Exercise prompt ::
Each line from the one containing "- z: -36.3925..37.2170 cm" through the end of the data below is to be output verbatim, with no lines added or left out.

####################

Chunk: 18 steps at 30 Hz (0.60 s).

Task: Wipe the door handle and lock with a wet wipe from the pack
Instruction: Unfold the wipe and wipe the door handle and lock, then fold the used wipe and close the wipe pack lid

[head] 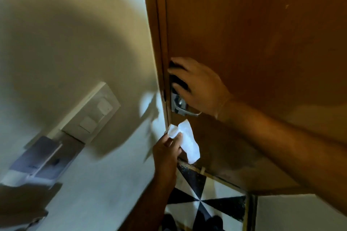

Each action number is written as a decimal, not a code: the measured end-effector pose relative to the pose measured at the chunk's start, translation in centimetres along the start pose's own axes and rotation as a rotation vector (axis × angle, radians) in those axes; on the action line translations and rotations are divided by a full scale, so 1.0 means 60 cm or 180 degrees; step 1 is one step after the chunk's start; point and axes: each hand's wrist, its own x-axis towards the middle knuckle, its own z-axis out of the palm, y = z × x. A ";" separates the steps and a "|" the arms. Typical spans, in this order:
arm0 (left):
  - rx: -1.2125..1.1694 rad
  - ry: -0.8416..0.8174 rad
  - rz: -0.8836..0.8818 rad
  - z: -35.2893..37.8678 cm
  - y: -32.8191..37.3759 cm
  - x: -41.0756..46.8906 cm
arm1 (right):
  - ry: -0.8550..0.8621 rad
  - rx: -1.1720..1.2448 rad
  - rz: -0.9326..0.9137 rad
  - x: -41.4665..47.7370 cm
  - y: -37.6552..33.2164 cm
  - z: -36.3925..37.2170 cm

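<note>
A brown wooden door (262, 24) carries a lock (176, 81) with a dark upper panel and a silver lower plate, and a silver lever handle (190, 113) sticks out below it. My right hand (201, 88) reaches in from the right and lies over the dark panel, its fingers curled around the panel's edge. It hides most of the lock. Just below the handle, my left hand (167, 153) pinches a crumpled white wet wipe (188, 142), which hangs apart from the handle. The wipe pack is not in view.
The door frame (159, 43) meets a cream wall on the left. On that wall are a white switch plate (93, 112) and a blurred card holder (41, 157). Black-and-white patterned floor tiles (206, 202) show below the door.
</note>
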 end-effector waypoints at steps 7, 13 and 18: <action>0.0628 0.0303 0.1259 -0.068 0.028 -0.063 | -0.1989 0.3983 0.2422 -0.173 -0.103 0.085; 0.2904 0.0839 0.1670 -0.162 -0.068 -0.131 | -0.2644 0.4205 0.2286 -0.206 -0.158 0.213; 0.2501 0.1208 0.0944 -0.238 -0.167 -0.281 | -0.3691 0.3708 0.1568 -0.255 -0.263 0.280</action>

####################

The answer ::
  - z: -36.3925..37.2170 cm

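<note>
A brown wooden door (262, 24) carries a lock (176, 81) with a dark upper panel and a silver lower plate, and a silver lever handle (190, 113) sticks out below it. My right hand (201, 88) reaches in from the right and lies over the dark panel, its fingers curled around the panel's edge. It hides most of the lock. Just below the handle, my left hand (167, 153) pinches a crumpled white wet wipe (188, 142), which hangs apart from the handle. The wipe pack is not in view.
The door frame (159, 43) meets a cream wall on the left. On that wall are a white switch plate (93, 112) and a blurred card holder (41, 157). Black-and-white patterned floor tiles (206, 202) show below the door.
</note>
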 end-effector waypoints at steps 7, 13 and 18: <action>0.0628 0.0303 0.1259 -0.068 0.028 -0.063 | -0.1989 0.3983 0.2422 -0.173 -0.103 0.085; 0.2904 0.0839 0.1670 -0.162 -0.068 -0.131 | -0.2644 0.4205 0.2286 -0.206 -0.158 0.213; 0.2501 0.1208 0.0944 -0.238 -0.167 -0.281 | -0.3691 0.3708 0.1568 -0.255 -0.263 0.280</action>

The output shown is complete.